**WORK ORDER**: Give the count of lines below that include the word "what", and say nothing else.

**STORED DATA**:
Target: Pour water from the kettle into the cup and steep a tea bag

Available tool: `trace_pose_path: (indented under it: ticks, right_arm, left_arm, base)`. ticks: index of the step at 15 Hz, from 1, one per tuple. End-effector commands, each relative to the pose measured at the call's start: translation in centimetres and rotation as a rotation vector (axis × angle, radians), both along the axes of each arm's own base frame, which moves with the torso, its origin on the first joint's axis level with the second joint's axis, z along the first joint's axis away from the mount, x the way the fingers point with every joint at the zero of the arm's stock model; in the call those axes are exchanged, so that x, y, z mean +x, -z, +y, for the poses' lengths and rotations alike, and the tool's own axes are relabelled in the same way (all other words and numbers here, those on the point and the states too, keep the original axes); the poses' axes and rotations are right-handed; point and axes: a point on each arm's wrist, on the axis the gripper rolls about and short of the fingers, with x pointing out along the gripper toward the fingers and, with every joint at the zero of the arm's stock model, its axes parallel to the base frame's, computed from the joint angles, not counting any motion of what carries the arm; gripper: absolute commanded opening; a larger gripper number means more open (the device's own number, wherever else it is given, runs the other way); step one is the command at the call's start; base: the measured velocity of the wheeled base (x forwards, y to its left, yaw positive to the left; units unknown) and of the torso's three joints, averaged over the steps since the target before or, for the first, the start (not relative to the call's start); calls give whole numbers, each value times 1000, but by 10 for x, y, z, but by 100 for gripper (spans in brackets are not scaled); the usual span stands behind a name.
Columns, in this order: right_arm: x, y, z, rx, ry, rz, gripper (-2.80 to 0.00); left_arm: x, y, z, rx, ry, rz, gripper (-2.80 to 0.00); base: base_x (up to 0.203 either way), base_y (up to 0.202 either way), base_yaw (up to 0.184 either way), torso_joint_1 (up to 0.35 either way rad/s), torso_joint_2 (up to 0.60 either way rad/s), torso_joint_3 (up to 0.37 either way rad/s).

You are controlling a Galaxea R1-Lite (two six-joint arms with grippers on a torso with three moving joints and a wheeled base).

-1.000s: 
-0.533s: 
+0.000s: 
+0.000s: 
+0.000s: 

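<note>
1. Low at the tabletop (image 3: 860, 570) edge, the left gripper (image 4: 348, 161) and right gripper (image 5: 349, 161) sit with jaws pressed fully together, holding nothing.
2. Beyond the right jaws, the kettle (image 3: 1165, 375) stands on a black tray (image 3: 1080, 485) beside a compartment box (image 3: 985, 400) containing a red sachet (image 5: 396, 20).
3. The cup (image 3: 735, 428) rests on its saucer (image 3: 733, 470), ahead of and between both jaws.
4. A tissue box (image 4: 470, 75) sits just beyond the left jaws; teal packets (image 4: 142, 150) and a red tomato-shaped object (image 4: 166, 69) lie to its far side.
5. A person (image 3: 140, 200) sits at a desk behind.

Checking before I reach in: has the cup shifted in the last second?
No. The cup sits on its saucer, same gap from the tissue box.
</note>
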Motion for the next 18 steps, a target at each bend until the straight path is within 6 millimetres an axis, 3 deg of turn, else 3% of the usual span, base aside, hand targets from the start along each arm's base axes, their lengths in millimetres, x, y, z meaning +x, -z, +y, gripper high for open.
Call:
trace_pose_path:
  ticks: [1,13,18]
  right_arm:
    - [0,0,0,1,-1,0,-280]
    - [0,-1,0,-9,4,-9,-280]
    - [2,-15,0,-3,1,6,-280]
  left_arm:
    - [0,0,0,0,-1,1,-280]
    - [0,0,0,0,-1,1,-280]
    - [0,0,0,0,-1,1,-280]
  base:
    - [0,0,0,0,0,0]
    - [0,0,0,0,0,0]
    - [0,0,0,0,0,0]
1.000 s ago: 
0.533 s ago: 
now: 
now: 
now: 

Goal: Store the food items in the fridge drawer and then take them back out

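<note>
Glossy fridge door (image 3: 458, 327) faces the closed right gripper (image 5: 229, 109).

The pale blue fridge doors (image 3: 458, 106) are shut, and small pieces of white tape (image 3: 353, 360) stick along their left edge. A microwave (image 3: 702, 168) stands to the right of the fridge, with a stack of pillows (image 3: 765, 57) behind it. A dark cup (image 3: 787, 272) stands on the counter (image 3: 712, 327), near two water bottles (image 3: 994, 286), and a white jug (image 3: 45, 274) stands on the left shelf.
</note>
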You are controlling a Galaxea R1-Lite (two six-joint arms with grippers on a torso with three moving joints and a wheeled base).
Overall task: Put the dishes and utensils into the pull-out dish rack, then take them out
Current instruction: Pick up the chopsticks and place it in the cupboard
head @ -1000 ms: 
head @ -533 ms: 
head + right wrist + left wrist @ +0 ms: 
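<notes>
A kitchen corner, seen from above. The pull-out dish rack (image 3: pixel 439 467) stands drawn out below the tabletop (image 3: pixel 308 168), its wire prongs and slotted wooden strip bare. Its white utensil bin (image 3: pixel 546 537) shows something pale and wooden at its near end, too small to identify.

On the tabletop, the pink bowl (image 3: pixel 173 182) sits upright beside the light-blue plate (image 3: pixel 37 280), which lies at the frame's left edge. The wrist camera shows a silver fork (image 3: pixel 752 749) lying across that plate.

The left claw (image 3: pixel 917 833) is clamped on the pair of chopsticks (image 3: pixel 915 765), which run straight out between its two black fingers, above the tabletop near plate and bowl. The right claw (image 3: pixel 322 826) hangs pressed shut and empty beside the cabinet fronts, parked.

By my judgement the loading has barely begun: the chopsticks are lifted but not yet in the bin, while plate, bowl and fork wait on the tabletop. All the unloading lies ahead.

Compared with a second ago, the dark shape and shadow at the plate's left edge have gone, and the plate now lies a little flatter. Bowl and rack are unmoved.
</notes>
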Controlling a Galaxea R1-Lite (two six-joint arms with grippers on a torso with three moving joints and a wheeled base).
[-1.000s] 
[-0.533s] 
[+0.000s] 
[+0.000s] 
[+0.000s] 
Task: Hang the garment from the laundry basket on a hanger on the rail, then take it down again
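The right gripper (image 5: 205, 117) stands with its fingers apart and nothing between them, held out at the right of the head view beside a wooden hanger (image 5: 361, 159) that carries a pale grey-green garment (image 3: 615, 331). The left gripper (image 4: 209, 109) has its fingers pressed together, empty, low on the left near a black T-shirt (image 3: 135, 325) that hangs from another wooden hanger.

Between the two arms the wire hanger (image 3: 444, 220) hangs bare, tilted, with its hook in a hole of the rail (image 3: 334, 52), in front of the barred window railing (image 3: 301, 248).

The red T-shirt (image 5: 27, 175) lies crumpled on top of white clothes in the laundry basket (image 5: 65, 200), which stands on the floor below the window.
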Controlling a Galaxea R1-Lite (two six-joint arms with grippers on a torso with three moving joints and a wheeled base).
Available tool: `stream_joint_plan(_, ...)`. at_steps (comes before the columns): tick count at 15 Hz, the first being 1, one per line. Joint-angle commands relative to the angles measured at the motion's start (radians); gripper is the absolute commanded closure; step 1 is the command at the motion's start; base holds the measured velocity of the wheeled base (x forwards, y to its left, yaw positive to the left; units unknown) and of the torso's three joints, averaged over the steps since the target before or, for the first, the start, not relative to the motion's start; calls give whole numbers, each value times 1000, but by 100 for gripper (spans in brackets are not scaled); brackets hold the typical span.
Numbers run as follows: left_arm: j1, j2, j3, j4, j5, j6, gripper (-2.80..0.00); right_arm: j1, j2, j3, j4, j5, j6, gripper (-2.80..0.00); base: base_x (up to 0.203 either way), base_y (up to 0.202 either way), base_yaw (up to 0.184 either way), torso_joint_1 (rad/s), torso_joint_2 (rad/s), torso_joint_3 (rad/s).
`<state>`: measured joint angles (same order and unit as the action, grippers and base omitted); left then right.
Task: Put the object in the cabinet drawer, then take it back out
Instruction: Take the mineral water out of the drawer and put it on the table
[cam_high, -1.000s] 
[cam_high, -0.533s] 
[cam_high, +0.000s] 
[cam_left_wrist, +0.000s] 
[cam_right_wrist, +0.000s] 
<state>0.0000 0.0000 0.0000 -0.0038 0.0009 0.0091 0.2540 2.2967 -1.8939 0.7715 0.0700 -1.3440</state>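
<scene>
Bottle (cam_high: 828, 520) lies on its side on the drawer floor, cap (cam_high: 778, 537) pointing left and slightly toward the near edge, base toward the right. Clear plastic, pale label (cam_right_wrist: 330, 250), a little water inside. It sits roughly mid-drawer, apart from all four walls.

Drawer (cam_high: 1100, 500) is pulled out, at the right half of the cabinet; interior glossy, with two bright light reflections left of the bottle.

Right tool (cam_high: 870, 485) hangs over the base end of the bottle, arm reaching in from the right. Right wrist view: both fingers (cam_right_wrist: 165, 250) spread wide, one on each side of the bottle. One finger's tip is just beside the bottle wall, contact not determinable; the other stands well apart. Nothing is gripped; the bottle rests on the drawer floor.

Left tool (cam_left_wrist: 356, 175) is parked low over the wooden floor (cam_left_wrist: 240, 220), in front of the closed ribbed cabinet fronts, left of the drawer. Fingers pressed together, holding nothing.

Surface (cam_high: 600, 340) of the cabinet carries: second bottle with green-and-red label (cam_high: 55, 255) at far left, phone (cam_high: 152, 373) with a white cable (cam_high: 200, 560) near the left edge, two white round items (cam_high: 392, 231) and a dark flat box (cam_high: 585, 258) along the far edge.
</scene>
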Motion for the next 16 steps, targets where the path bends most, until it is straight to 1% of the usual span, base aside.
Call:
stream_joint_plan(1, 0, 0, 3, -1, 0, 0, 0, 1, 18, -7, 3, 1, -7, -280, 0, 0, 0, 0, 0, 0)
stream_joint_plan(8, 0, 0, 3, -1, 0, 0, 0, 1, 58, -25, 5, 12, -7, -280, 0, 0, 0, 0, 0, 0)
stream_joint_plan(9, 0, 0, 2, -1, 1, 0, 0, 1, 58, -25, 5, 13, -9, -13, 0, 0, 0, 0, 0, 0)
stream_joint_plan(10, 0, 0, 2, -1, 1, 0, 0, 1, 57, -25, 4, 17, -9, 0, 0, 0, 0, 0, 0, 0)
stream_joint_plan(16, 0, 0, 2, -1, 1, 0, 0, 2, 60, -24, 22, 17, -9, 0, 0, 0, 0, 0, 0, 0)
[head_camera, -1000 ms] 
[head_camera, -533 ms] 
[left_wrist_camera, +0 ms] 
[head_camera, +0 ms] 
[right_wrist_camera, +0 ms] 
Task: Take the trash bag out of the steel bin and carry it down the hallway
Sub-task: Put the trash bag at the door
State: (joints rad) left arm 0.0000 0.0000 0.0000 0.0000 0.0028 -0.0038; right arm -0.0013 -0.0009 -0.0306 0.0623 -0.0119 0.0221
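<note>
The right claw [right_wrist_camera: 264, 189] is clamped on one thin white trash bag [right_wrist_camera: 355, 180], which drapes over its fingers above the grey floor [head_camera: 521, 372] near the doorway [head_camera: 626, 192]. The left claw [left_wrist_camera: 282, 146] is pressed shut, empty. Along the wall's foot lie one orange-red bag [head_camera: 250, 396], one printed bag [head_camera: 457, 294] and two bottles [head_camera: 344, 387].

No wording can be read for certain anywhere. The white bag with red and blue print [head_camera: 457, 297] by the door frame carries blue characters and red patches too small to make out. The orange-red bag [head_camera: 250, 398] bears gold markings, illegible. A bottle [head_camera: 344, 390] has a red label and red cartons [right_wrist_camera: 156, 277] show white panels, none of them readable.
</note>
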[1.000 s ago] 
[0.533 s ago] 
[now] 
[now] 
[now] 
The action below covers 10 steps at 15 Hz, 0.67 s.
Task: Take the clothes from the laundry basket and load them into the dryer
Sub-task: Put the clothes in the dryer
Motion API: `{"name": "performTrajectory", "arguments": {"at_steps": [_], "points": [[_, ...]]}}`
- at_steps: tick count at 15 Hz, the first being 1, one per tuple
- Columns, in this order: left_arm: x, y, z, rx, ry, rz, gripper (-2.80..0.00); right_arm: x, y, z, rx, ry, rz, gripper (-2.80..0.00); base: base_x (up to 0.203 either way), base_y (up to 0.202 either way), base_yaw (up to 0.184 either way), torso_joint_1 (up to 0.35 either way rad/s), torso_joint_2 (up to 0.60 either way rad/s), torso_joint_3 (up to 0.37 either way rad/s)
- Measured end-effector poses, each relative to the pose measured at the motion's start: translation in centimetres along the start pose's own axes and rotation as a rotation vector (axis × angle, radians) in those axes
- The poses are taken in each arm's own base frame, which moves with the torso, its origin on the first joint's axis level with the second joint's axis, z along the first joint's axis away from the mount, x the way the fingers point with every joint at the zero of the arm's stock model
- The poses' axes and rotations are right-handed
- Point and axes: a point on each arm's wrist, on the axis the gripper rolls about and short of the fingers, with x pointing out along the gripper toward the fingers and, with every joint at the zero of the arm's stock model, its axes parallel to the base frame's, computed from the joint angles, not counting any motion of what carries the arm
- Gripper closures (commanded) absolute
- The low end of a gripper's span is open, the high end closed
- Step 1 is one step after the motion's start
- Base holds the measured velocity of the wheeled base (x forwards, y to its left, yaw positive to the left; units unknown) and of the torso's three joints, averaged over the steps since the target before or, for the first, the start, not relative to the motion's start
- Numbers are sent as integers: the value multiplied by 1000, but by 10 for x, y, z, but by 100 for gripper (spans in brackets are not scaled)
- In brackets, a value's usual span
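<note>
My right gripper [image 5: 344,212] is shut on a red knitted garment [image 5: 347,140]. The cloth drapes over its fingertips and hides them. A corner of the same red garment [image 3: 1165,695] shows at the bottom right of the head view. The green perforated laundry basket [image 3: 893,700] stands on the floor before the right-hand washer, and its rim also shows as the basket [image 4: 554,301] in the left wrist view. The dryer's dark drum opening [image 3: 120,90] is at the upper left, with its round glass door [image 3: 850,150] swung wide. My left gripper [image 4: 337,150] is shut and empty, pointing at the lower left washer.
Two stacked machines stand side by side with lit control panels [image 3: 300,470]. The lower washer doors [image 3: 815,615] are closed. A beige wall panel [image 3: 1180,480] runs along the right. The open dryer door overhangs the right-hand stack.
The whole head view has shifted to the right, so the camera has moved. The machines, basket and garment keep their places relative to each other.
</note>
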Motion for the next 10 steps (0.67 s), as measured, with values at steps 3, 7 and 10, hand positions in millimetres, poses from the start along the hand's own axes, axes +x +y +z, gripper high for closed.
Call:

**PROBLEM SOLUTION**: 2